Que faire quand on se réveille vide ?
Pour les matins vides – ceux où vous n’avez même pas d’anxiété ou d’émotion à libérer. La technique de Cameron consiste à répéter « Je ne sais pas quoi écrire » jusqu'à ce que quelque chose surgisse par ennui cérébral. Ces déclencheurs accélèrent ce processus.
7 déclencheurs pour des matins blancs :
- "La dernière chose dont je me souviens d'hier, c'est..."
- "La première chose que je vais faire en finissant ces pages est..."
- "Si je ne pouvais rien faire aujourd'hui, je le ferais..."
- "La chanson que j'ai en tête est..." et pourquoi
- "Ce que je veux manger le plus aujourd'hui, c'est..."
- "Si cette semaine était ma dernière, aujourd'hui je le ferais..."
- "Dans le rêve dont je me souviens, il est apparu..."
Que faire quand on est saturé de pensées ?
Pour les matins où l'esprit s'emballe – anxiété, listes en attente, conversations imaginaires.
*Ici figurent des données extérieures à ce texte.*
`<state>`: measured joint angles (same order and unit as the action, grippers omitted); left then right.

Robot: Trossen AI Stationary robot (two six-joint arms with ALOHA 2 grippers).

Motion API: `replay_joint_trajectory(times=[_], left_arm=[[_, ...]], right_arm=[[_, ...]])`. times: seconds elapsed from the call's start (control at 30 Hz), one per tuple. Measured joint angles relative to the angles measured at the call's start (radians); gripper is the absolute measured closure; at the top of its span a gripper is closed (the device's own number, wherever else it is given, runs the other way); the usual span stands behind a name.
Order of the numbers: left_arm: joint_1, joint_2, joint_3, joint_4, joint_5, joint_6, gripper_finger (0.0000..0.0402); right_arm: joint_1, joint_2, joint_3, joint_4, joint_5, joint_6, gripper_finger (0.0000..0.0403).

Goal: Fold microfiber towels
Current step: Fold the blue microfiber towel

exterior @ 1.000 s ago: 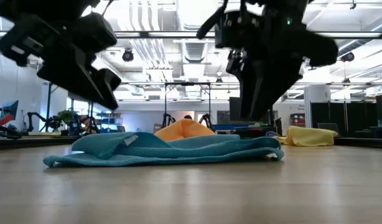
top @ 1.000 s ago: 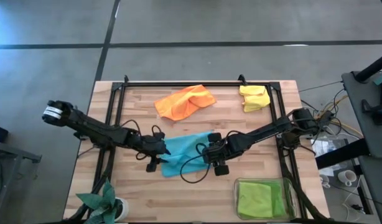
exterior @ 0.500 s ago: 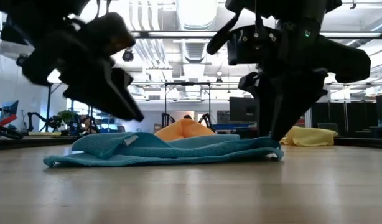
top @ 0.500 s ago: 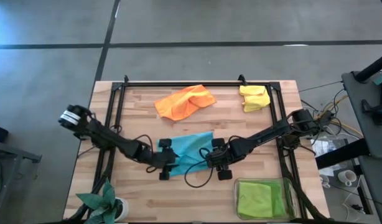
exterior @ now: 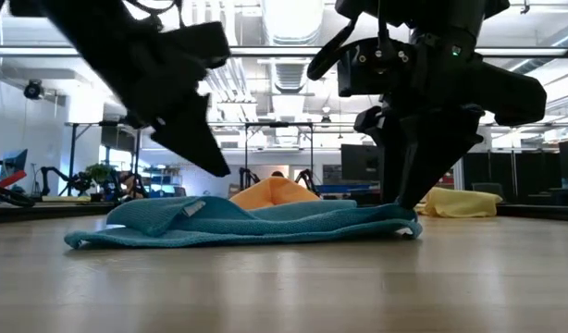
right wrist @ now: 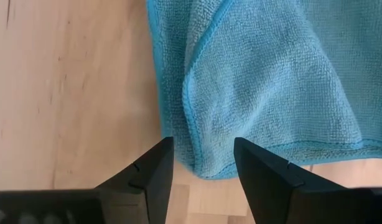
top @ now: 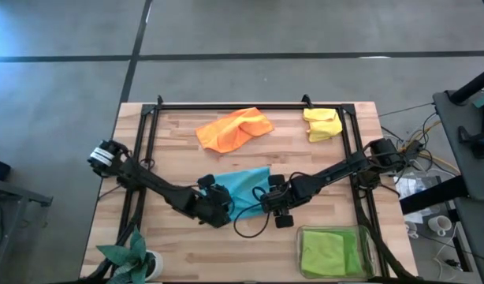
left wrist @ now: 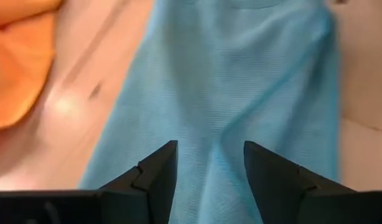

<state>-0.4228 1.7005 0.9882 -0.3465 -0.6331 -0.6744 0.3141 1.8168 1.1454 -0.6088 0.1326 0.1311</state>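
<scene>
High view: the light blue towel [top: 240, 192] lies rumpled mid-tabletop [top: 179, 126], between your two arms. The left gripper [top: 216, 207] sits at its near-left corner, the right gripper [top: 275, 202] at its near-right corner. The orange towel [top: 234, 128] and yellow towel [top: 322, 124] wait well apart at the far edge; a yellow-green towel [top: 329, 252] already lies in the clear tray [top: 366, 237]. A plant [top: 130, 254] stands at the near-left corner.

Low view: the blue towel [exterior: 247, 222] lies flat on the wood. One arm's fingers come down right at its corner; the other arm hangs above the cloth.

Left wrist view: the left gripper [left wrist: 209, 174] is spread wide over blue cloth [left wrist: 228, 93], grasping nothing.

Right wrist view: the right gripper [right wrist: 202, 168] is also released, straddling a curled hem near the corner [right wrist: 206, 165].

Judgement: you're at the corner grab, before the first fold. Next, lower both, clench on the near corners, then lift evenly toward the far edge.

No brands, labels or writing readable.
</scene>
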Motion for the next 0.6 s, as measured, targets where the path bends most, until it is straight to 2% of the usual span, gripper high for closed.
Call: replay_joint_trajectory(times=[0.07,0.17,0.3,0.43,0.53,0.6], left_arm=[[0.020,0.019,0.016,-0.047,0.038,-0.044,0.0233],[0.042,0.051,0.016,-0.069,0.197,-0.068,0.0233],[0.033,0.082,0.024,-0.066,0.411,0.025,0.0233],[-0.016,0.047,0.043,-0.073,0.621,0.093,0.0233],[-0.053,-0.012,0.050,-0.064,0.646,0.111,0.0233],[-0.059,-0.051,0.041,-0.063,0.586,0.091,0.0233]], right_arm=[[0.001,0.000,0.000,0.001,0.000,0.018,0.0236],[0.004,0.000,-0.002,0.005,0.000,0.024,0.0236],[0.005,0.000,-0.022,0.041,0.000,0.023,0.0236],[0.005,0.001,-0.048,0.050,0.000,0.022,0.0236],[0.005,0.002,-0.064,0.053,0.000,0.024,0.0236],[0.005,0.002,-0.068,0.061,0.000,0.024,0.0236]])
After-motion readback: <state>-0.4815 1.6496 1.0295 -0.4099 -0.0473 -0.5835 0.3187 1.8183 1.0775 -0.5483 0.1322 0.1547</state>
Ces déclencheurs commandent plutôt que génèrent.
6 déclencheurs pour les matins occupés :
- "Ce qui m'inquiète le plus maintenant, c'est..."
- "Si je pouvais avoir une conversation honnête avec [personne], je lui dirais..."
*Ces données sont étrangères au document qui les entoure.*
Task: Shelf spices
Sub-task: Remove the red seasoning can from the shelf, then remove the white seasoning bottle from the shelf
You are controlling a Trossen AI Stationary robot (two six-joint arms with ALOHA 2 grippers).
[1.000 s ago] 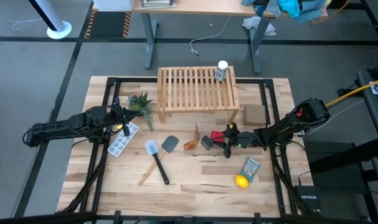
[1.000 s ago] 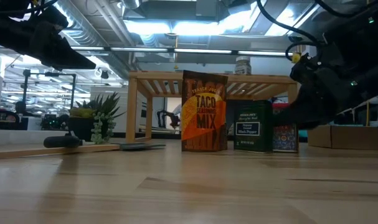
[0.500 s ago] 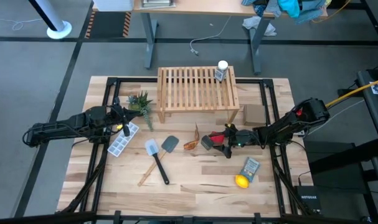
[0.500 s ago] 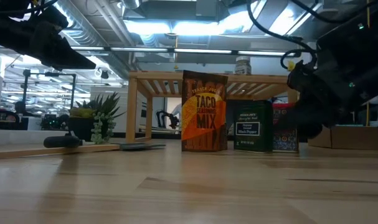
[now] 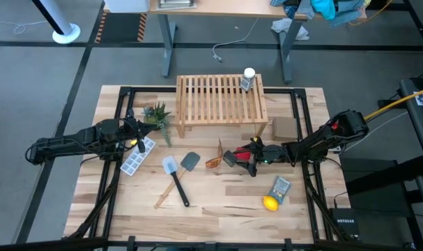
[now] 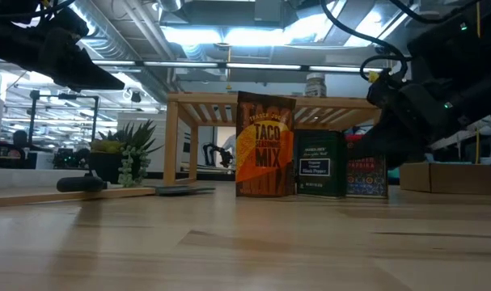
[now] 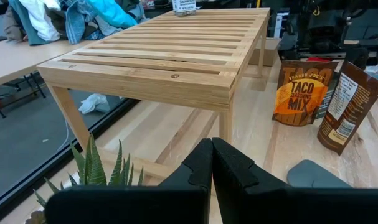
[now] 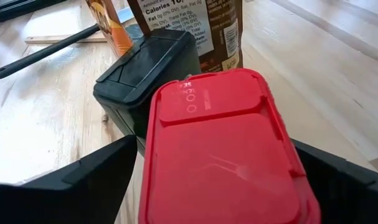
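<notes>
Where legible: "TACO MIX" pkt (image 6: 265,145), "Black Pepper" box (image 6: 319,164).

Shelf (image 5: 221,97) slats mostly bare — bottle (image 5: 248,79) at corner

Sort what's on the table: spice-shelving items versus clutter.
Job: shelf; white-capped bottle on it; two taco mix packets; black box; red box, between the right gripper fingers.

Clutter: lemon, grey-blue packet, spatulas, ice tray, plant.

Red box (image 8: 223,149), black box (image 8: 148,65), seemingly orange-brown packet (image 6: 265,145).
</notes>
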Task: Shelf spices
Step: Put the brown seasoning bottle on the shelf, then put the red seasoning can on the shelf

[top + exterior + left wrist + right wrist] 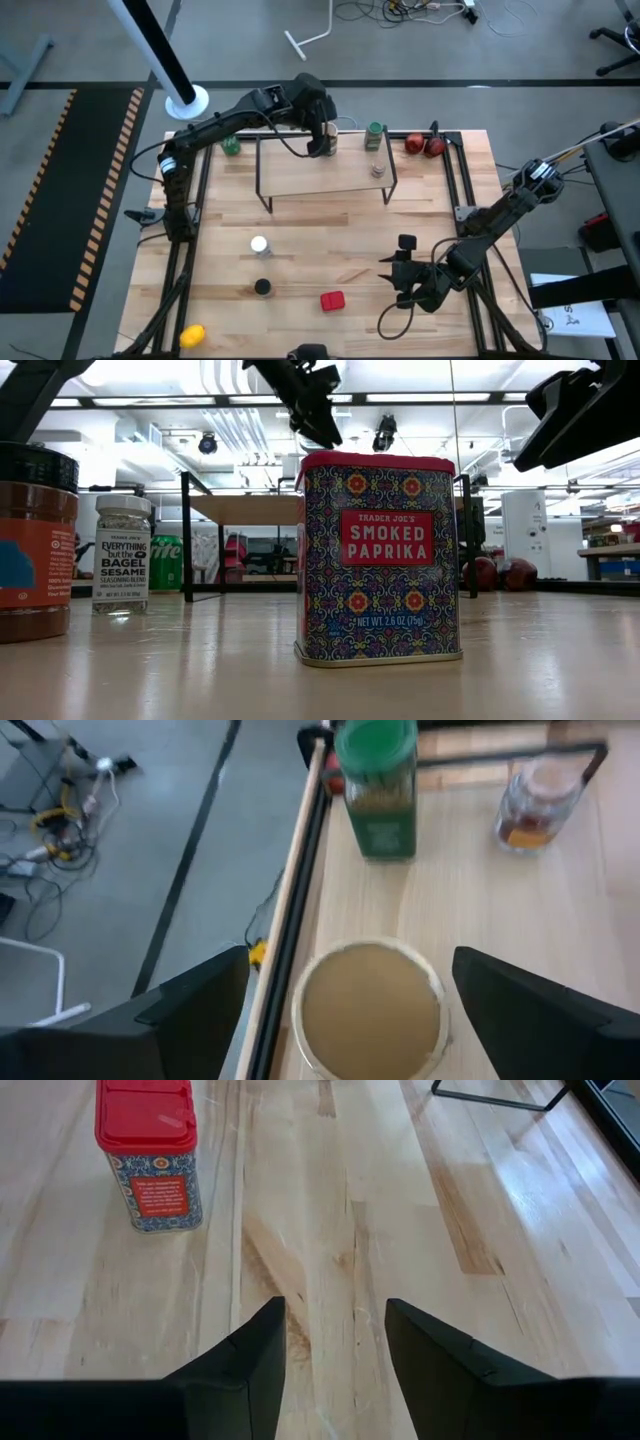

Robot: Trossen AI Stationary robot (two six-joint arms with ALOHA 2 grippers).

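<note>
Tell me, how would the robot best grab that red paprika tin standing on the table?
Probably by its flat sides, coming down from above. The smoked paprika tin stands upright and square, so two opposite faces give the fingers parallel surfaces. The right gripper, open and nearby, has bare table around the tin to descend.

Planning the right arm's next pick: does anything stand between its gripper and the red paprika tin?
Nothing visible does. The right gripper, open, faces bare table, and the red tin stands off to one side ahead.
</note>
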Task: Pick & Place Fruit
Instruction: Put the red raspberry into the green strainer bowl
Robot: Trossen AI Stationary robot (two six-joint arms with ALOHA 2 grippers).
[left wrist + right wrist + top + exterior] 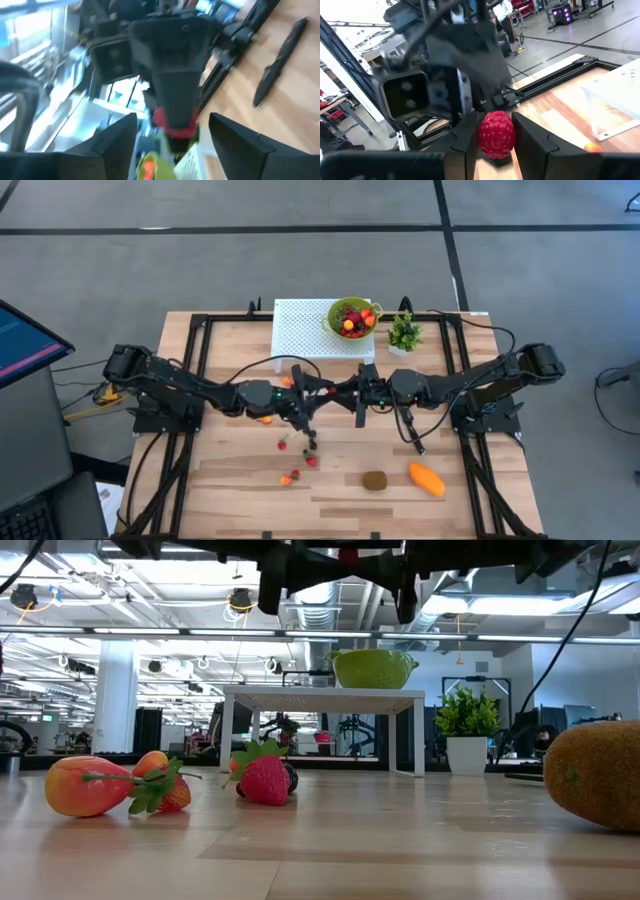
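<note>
Wooden planks made up the worktop [330, 500], ringed by a black frame on a grey floor. At the centre of the high view the two pincers met tip to tip, and between the fingers of the right pincer [496, 142] sat a red raspberry [496, 134], clamped from both sides. The left pincer [172, 132] faced it with its fingers [117, 137] spread wide and nothing between them. Below that meeting point, a scatter of small red and orange berries [297, 460] lay on the boards in the lower middle of the high view; from table height a strawberry [266, 778] and an orange-red piece [85, 788] showed among them. Toward the lower right lay a brown kiwi [375, 480] and, just beside it, an orange mango [427, 479], apart from each other. A slim black knife [410, 430] lay above them, near the right arm. In the upper middle stood a white perforated stand [305, 330] carrying a green bowl [335, 325] with fruit inside, and a small potted plant [404, 334] stood just right of it.
</note>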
- "Ce que j'évite de penser, c'est..."
- "La boucle d'oreille qui me pèse le plus est..."
- "Si je ne pouvais déléguer qu'une chose, ce serait..."
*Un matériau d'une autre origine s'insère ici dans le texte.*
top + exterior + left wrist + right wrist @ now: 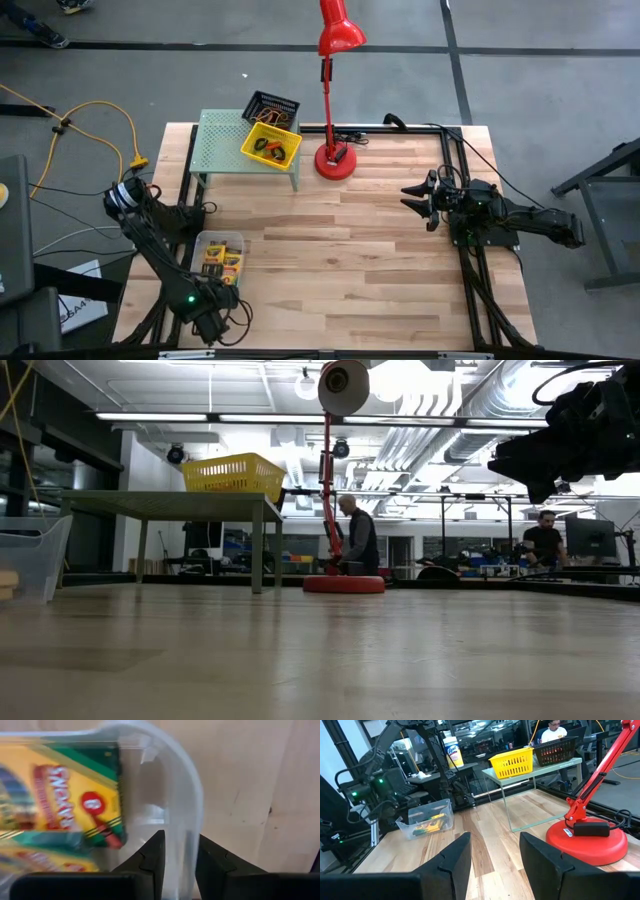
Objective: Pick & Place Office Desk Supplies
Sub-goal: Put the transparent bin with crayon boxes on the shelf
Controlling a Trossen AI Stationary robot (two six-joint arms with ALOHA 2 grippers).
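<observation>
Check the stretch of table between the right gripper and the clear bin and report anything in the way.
Nothing visible: bare wood lies between the right gripper and the clear bin. The red lamp stands off to the side.

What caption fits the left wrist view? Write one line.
Left gripper straddling the clear bin's rim, crayon boxes inside.

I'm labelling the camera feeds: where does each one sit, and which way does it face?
High view: overhead, straight down on the table; both arms show.
Low view: table height, facing the red lamp; a dark arm at upper right.
Left wrist view: on the left arm, over the clear bin of crayon boxes; the left tool straddles its wall.
Right wrist view: facing across the table; right tool open.
Low and right wrist views share the yellow bin on the green rack.
</observation>
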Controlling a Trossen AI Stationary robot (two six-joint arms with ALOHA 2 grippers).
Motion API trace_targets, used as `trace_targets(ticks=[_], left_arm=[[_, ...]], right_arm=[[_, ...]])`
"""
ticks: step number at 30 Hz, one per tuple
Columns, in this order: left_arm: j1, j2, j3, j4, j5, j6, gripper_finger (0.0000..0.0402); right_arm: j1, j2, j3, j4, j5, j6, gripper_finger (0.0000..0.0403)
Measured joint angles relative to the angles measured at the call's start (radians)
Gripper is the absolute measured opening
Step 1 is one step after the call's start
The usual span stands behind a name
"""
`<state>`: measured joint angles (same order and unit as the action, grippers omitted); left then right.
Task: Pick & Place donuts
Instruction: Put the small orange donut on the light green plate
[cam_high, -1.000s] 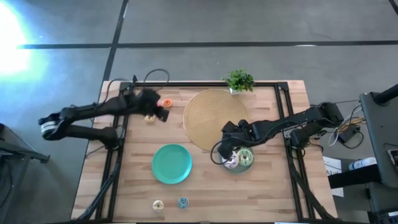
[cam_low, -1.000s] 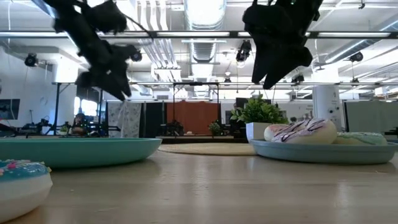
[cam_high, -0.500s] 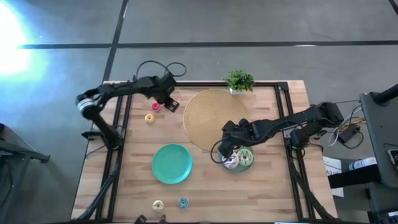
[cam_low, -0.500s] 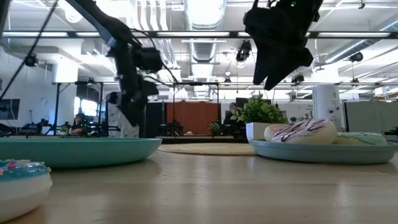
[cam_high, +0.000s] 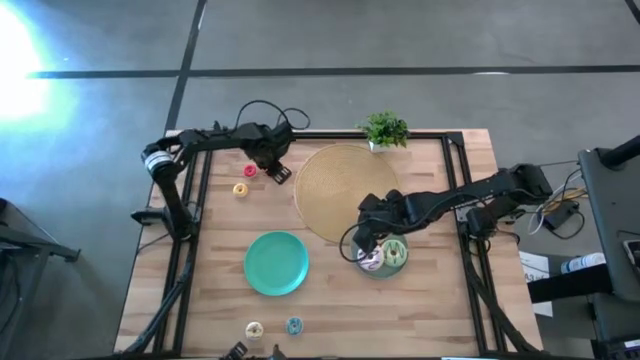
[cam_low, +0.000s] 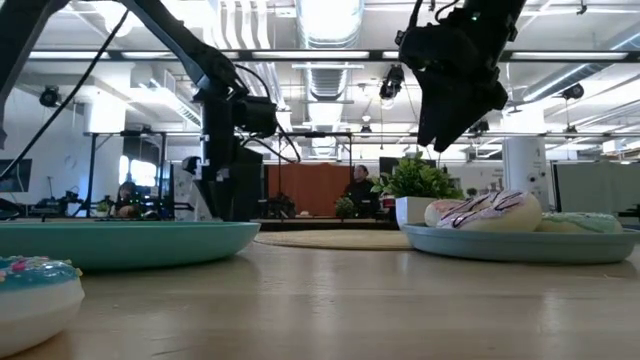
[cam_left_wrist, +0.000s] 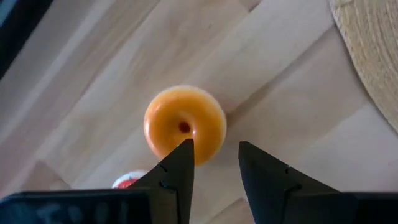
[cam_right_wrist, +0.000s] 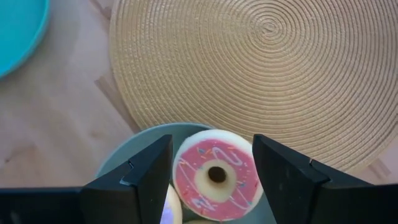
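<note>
My left gripper (cam_left_wrist: 214, 155) is open at the table's far left (cam_high: 275, 168). An orange mini donut (cam_left_wrist: 185, 126) lies flat on the wood just beyond its fingertips; one tip overlaps the donut's edge in the wrist picture. Red (cam_high: 250, 171) and yellow (cam_high: 240, 189) minis lie beside it. My right gripper (cam_right_wrist: 214, 158) is open and hovers over the grey-blue plate (cam_high: 400, 268), with a finger on either side of the pink donut (cam_right_wrist: 214, 174). The green (cam_high: 396, 252) and white-purple (cam_low: 485, 210) donuts also lie on that plate. Cream (cam_high: 254, 328) and teal (cam_high: 293, 325) minis sit near the table's near edge.
A large tan woven disc (cam_high: 345, 190) lies between the two arms. A teal plate (cam_high: 276, 263) sits at the middle of the table. A small potted plant (cam_high: 385, 130) stands at the far edge. Black frame rails run along the table's left and right sides.
My left arm has swung in from the table's left edge toward the far side and the tan disc. Its gripper has come down over the orange donut. The donuts and plates lie as before.
</note>
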<state>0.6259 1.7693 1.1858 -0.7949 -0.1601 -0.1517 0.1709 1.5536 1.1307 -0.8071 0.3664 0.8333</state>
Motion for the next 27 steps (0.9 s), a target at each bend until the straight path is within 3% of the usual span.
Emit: trace_targets(ticks=[10, 14, 20, 24, 27], left_arm=[[-0.002, 0.047, -0.028, 0.054, -0.140, 0.075, 0.0101], [-0.001, 0.070, -0.028, 0.080, -0.146, 0.092, 0.0087], [0.000, 0.098, -0.025, 0.084, -0.154, 0.118, 0.0011], [0.001, 0.073, -0.029, 0.087, -0.135, 0.119, 0.0003], [0.001, 0.010, -0.030, 0.079, -0.053, 0.100, 0.0001]], right_arm=[[-0.012, 0.000, -0.011, 0.001, 0.000, -0.003, 0.0214], [-0.012, -0.001, -0.011, 0.002, 0.000, -0.001, 0.0214], [-0.012, -0.001, -0.011, 0.011, 0.000, 0.000, 0.0215], [-0.012, -0.003, -0.011, 0.042, 0.000, -0.016, 0.0215], [-0.014, -0.004, -0.010, 0.088, -0.001, -0.052, 0.0214]])
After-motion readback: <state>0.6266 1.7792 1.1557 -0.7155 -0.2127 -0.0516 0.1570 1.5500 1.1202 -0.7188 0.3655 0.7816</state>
- "Ce qui me met en colère et que je ne me permets pas de ressentir, c'est..."
Et quand on est là depuis des semaines et que tout se répète ?
Après 6 à 8 semaines, de nombreuses personnes remarquent que les pages deviennent répétitives. Ce n'est pas un échec, c'est le signe que vous êtes prêt à affronter des questions plus profondes.
7 déclencheurs pour franchir le plateau :
- "Si personne ne me jugeait, j'arrêterais de faire..."
- "Si personne ne me jugeait, je commencerais..."
- "L'envie que j'ai ressentie hier envers [X] me dit que je veux..."
- "Ce qu'on me disait quand j'étais enfant et qui était impossible, c'était..."
- "Si je pouvais concevoir ma journée parfaite, ce serait..."
- "Ce que mon corps me demande et je n'écoute pas, c'est..."
- "Ce que j'écrirais si je savais que personne ne le lirait, c'est..."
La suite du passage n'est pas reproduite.